Only one login per device/browser?

Question

Only one login per device/browser?

code-r-man opened this issue 2 years ago · 4 comments

Is it possible to force logout from all other devices/browsers on log in?

I would need this to prevent people from sharing their credentials with others, so once a login is performed on one device/browser all others should be logged out.

Thank you in advance.

Answer 1 · 2022-07-12T08:26:18.000Z

Do this after login
$auth->logOutEverywhereElse();

Link

Answer 2 · 2022-07-12T09:39:59.000Z

Do this after login
$auth->logOutEverywhereElse();

Link

I've tried this but nothing happens to other devices, they are still logged in (they don't get logged out after refreshing the page).
I've also changed the 5th argument of the class instantiation to 10s in an attempt to sync everything quicker.

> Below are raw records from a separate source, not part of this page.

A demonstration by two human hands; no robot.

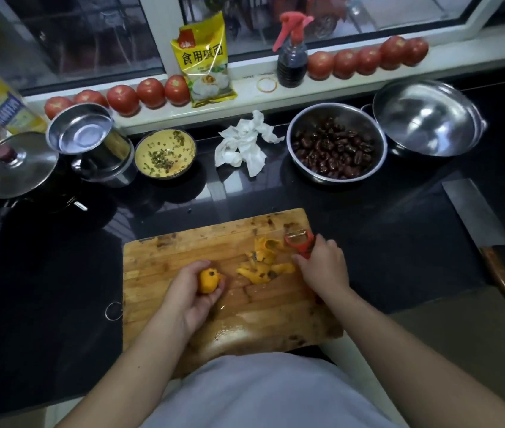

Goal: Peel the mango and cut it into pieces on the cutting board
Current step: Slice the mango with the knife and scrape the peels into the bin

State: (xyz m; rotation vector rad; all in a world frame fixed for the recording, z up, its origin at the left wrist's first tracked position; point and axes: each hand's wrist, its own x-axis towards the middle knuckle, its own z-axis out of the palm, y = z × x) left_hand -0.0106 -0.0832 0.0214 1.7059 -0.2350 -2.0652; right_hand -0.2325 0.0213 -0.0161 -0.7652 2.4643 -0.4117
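Note:
A wooden cutting board (183,248) lies on the black counter in front of me. My left hand (191,293) curls round a small orange mango (208,281), holding it just above the board's left half; a dark spot shows on its top. A pile of orange peel strips (263,264) lies on the board to the right of the mango. My right hand (323,264) grips the handle of a red peeler (300,240) at the board's far right corner, the metal blade pointing away from me.
A cleaver (476,214) with a wooden handle lies on the counter at the right. Behind the board stand a bowl of dark fruit (336,149), an empty steel bowl (424,118), crumpled paper (245,143), a yellow bowl (165,154), a steel pot (90,140) and a lidded pan (16,165).

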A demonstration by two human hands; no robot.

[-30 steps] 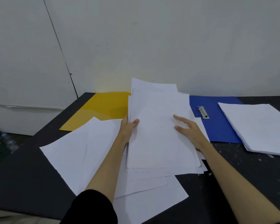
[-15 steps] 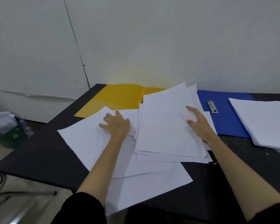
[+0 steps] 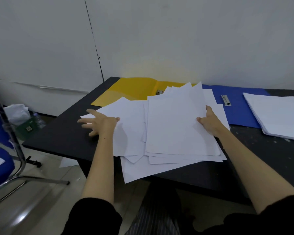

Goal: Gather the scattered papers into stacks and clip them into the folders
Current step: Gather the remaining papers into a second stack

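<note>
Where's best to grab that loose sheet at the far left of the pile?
Take the loose sheet by its far-left corner, coming from the left where the left hand is spread. That corner lies free on bare table; its right side is buried under other papers.

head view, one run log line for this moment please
left hand open, reaching over loose sheet | right hand gripping paper pile edge | yellow folder, blue folder open | neat stack unclipped

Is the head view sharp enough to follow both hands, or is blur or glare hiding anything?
Head view: left hand is motion-blurred at the fingertips; right hand is sharper, on the paper pile. No glare on the sheets; soft shadows only. Wide-angle lens bends the wall seam.
</note>
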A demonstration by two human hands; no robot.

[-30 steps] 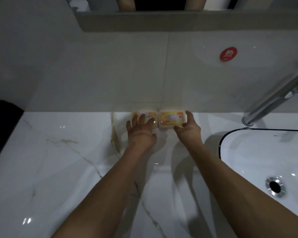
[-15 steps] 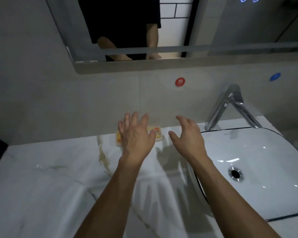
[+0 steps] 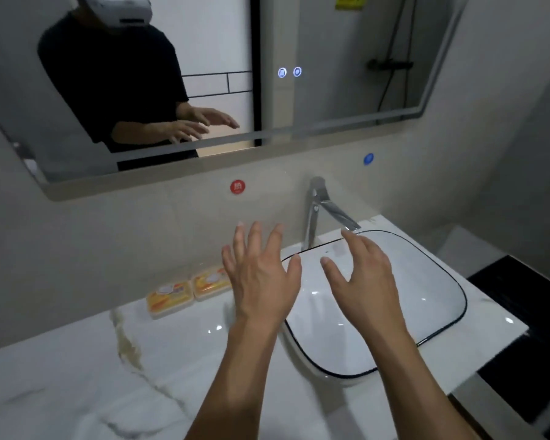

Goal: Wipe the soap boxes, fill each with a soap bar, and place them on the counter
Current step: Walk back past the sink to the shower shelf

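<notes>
Head view. Two soap boxes stood side by side and touching on the white marble bench (image 3: 77,376), set against the foot of the back wall. The left soap box (image 3: 169,299) and the right soap box (image 3: 211,282) each showed an orange and yellow packet through the lid. The right box's near end was partly hidden behind the left hand.

The left hand (image 3: 262,281) was raised above the bench, palm down, with all fingers straight and spread; it held nothing and touched nothing. The right hand (image 3: 364,281) was likewise raised, palm down, over the basin, fingers extended and loosely spread, holding nothing. The two hands were near one another but apart. Both were clear of the soap boxes, the left hand being the closer.

The white basin (image 3: 432,281), with a dark rim line, sat at the right of the bench. A chrome tap (image 3: 318,211) rose behind it, spout pointing over the bowl. A red round sticker (image 3: 237,187) and a blue round sticker (image 3: 368,159) were fixed to the wall below the mirror (image 3: 346,58). The mirror reflected a person in a dark top with both hands held out.
</notes>
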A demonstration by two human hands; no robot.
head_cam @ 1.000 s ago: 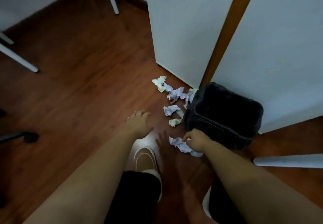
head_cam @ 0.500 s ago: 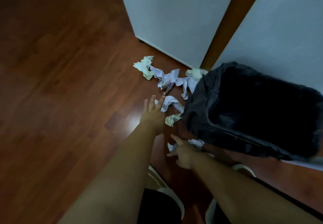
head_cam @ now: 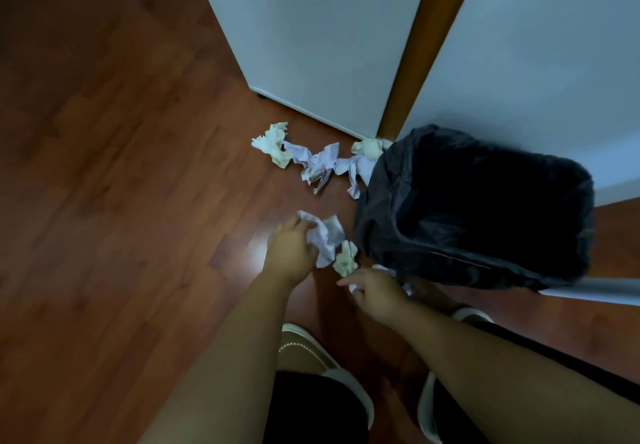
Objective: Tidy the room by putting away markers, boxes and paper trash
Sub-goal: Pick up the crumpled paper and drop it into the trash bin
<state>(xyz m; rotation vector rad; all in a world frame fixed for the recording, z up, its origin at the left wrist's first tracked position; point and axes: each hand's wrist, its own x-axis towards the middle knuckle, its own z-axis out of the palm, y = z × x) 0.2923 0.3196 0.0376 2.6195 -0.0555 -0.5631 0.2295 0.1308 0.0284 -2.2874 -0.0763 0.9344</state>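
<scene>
Paper trash lies scattered on a dark wooden floor, seen from above by a person crouching over it. Furthest left, a pale crumpled wad sits near the base of a white cabinet, touching a white crumpled sheet and another white scrap that runs up to the side of a bin lined with a black bag. A small cream ball is wedged between the cabinet corner and the bin.

Nearer the person, the left hand reaches forward, fingers curled round the edge of a large crumpled paper on the floor. Just right of it lies a small cream wad, loose and close to the bin's foot. The right hand is low beside the bin, fingers curled over a white scrap that is mostly hidden beneath it; a firm grip cannot be confirmed.

Likely risks: the loosely bunched paper may slip from a partial grasp when lifted, the small wad could be nudged under the bin, and a brushing forearm may tip or shift the light bin
</scene>
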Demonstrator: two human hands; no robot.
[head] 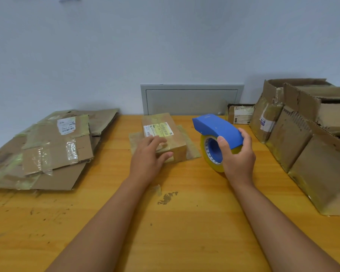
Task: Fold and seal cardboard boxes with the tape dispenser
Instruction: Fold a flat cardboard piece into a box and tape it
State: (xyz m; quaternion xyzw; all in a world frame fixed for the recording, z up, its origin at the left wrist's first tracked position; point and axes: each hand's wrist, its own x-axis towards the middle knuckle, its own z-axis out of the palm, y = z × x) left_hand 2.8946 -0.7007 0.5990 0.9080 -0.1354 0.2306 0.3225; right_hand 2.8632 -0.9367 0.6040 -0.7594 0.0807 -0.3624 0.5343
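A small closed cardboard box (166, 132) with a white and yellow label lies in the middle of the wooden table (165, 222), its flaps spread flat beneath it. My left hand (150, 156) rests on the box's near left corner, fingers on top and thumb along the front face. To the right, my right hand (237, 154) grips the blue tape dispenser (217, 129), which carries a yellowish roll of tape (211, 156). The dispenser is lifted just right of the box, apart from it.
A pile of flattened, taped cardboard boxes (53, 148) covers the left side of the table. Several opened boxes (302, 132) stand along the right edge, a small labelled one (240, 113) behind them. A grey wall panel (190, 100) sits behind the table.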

Could be I am doing something wrong also 😇

Answer 3 · 2022-07-12T10:59:36.000Z

Do this after login
$auth->logOutEverywhereElse();
Link

I've tried this but nothing happens to other devices, they are still logged in (they don't get logged out after refreshing the page). I've also changed the 5th argument of the class instantiation to 10s in an attempt to sync everything quicker.

Could be I am doing something wrong also 😇

Is there any error or warning?

I got headers already sent error.
Fatal error: Uncaught Delight\Auth\HeadersAlreadySentError in /composer_modules/vendor/delight-im/auth/src/Auth.php:549

The catched warning:
Warning: session_regenerate_id(): Cannot regenerate session id - headers already sent in /composer_modules/vendor/delight-im/cookie/src/Session.php on line 66

Update: Maybe I did something wrong but the example also not working
example

Update2: The example is works after a few minutes

Answer 4 · 2022-07-13T22:01:09.000Z

Update2: The example is works after a few minutes

Note: Global logouts take effect in the local session immediately, as expected. In other sessions (e.g. on other devices), the changes may need up to five minutes to take effect, though. This increases performance and usually poses no problem. If you want to change this behavior, nevertheless, simply decrease (or perhaps increase) the value that you pass to the Auth constructor as the argument named $sessionResyncInterval.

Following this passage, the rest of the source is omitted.